According to the National Restaurant Association's 2011 Trends Forecast, "8 out 10 restaurant operators say social media will become a more important marketing tool in the future."
Look around any restaurant. The future is right in front of us. Guests are so wired into the Web, they're actually bringing the Internet with them to dinner! How much longer will you wait to take advantage of this opportunity to engage with your guests?
It would be interesting to know what the other 20% had to say about social media. Maybe they're the ones that are actually using it now.
There is a shift taking place, and I'm not talking about the one you clock in and out of every night you wait tables.
Your guests are bringing their tablets and smartphones to dinner, turning them on, and looking for ways to integrate these devices into their dining experience. They are fact-checking your description of a wine, looking for pictures and information on ingredients, sharing their locations with friends, and writing reviews on Yelp and OpenTable, all while in the restaurant.
This represents a fundamental shift in the dining experience.
You can either fear and reject this, or adapt your skill set to accept and embrace it. Truth is, the iPad and smartphone are great tools for explaining a wine or a dish. They offer accurate, in depth descriptions, complete with pictures and video. As a food server, these devices could actually help you upsell wine, or more effectively describe an obscure dish.
The restaurant industry will find ways to integrate these devices into the guest experience. The new breed of waiters will know how to use these tools to their advantage.
If you are not involved in some sort of online community that supports and nourishes you as a member of this industry, then run to the nearest one you can find. You need to expand your circle to include fresh perspectives on how this industry functions. Do not be swayed by the particular circumstances found in your restaurant. You will be surprised to learn of all the various ways restaurants handle the same situation, and it will give you hope to know that your manager is not the only crazy one out there. Find peers that will encourage and inspire you to be a better server. You deserve it!
Ask Your Guests for Feedback
When was the last time you admitted to a table that you made a mistake, were a few steps off your game, or simply were uncertain of whether the way you described a dish or recommended a wine was effective? Ask them. Don't be afraid to show you're human. Just last week, on a very busy night, I dropped a check at a table that had asked me a second time to bring them a bottle of sparkling water. I leaned in to the table and addressed the host, saying that I was sorry if I had seemed a bit distracted when they had first arrived.
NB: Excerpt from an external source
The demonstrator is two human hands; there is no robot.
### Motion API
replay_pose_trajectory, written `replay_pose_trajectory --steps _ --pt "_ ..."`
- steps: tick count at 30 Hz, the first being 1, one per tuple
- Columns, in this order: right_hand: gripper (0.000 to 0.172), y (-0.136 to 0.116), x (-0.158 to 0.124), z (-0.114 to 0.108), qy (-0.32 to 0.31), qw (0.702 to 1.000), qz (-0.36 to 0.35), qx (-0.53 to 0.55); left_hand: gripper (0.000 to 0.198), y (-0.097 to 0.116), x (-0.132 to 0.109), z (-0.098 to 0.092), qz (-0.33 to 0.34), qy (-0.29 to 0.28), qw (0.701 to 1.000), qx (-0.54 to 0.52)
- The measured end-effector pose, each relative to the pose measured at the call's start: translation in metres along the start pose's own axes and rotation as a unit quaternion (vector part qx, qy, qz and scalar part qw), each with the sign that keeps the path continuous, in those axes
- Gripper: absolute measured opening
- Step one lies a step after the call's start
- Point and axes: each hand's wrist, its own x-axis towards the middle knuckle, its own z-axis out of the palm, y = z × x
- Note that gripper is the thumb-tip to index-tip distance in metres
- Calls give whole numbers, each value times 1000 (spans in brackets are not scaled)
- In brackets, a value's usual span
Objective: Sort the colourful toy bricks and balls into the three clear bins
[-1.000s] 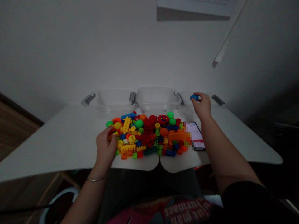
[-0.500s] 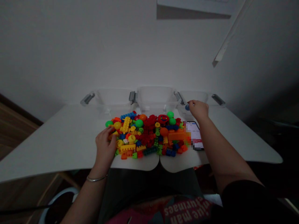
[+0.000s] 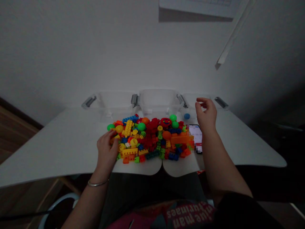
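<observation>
My right hand (image 3: 206, 116) is raised over the front of the right clear bin (image 3: 194, 97), its thumb and fingers apart and nothing between them. A blue ball (image 3: 187, 116) lies inside that bin, seen through the wall. At the left end of a heap of coloured toy bricks (image 3: 152, 138) rests my left hand (image 3: 107, 146), fingers spread over the edge. A yellow brick (image 3: 116, 138) shows by its fingertips, close to a yellow ball (image 3: 119, 128) and a green ball (image 3: 111, 127). The tips of the left fingers are partly hidden among the pieces.
Beside the right bin stand a middle clear bin (image 3: 159, 98) and a left clear bin (image 3: 116, 100), with grey latches between them, against the wall. A phone (image 3: 196, 136) lies right of the heap, under my right wrist. The white table (image 3: 71, 140) has a notch at its front.
My right hand has let go of the blue ball, which now lies in the right bin. The hand has opened and shifted slightly right and up. My left hand stays put.
</observation>
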Motion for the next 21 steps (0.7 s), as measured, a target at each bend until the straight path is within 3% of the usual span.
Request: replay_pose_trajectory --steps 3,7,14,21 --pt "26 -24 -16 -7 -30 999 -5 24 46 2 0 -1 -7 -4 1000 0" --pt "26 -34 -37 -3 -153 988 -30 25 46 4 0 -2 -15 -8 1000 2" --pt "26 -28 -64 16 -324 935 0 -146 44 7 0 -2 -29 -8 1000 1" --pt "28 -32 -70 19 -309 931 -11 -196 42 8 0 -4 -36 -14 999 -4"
He forgave me on the spot, and even smiled.
Always Be Learning
I worked with a very smart waiter once, well, at least she thought she was. I had just spent about a week creating a social network for our restaurant, on my own time, unpaid. I had taken the entire menu, and created an online, fully interactive version of it that any of my coworkers could access. This waiter approached me before our shift and said, "I would never use the site you created. I have a photographic memory, and I simply don't need something like that. Besides, when I'm not at work, this is the last place I want to be thinking about."
You will never know it all. A restaurant is a dynamic environment, with hundreds of ingredients and moving parts. Get off your high horse and embrace the fact that you are and will always be learning something new. Whether its the history of a single malt scotch, or the nuances of a grass-fed steak, there are infinite levels of information to be digested and reworked into language you can use table side. Don't be a know-it-all, be a learn-it-all.
I am a server in the year 2010. All around me, every day, I hear of restaurant failures, rising unemployment, foreclosures, economic pain, and general unrest. A prolonged recession has morphed this industry into something entirely new and foreign. It has reshaped my guest's expectations, placed more pressure on my coworkers, and raised the level of tension and uncertainty in the kitchen. At the same time, I serve incredible food sourced from California's bountiful farmland. I tout the importance of local and organic agriculture, promote boutique-style wineries that embrace sustainability, and I take part in a vibrant social network for the restaurant community that ties it all together.
I find myself at the intersection of terror and hope. At one extreme, the sky seems to be falling. At the other, anything and everything is possible. I am not the same waiter I was a year or two ago, that's for certain. I've had to adapt. Looking forward, If I have any advice for my fellow servers, it would be:
Start Really Caring About Your Work
If anything, do this for yourself. I have found certain things about waiting tables that really interest me, and no matter what is said throughout the course of a shift, that passion and interest cannot be taken from me. Serving food is emotionally and physically draining. If you don't care about what you're doing, you are going to drive yourself crazy. So pick something, anything. The wine, the food, the service, whatever. Start drilling deep into that thing. Become an expert. If you can't find something about this industry that really grabs you, then maybe its time to find another line of work.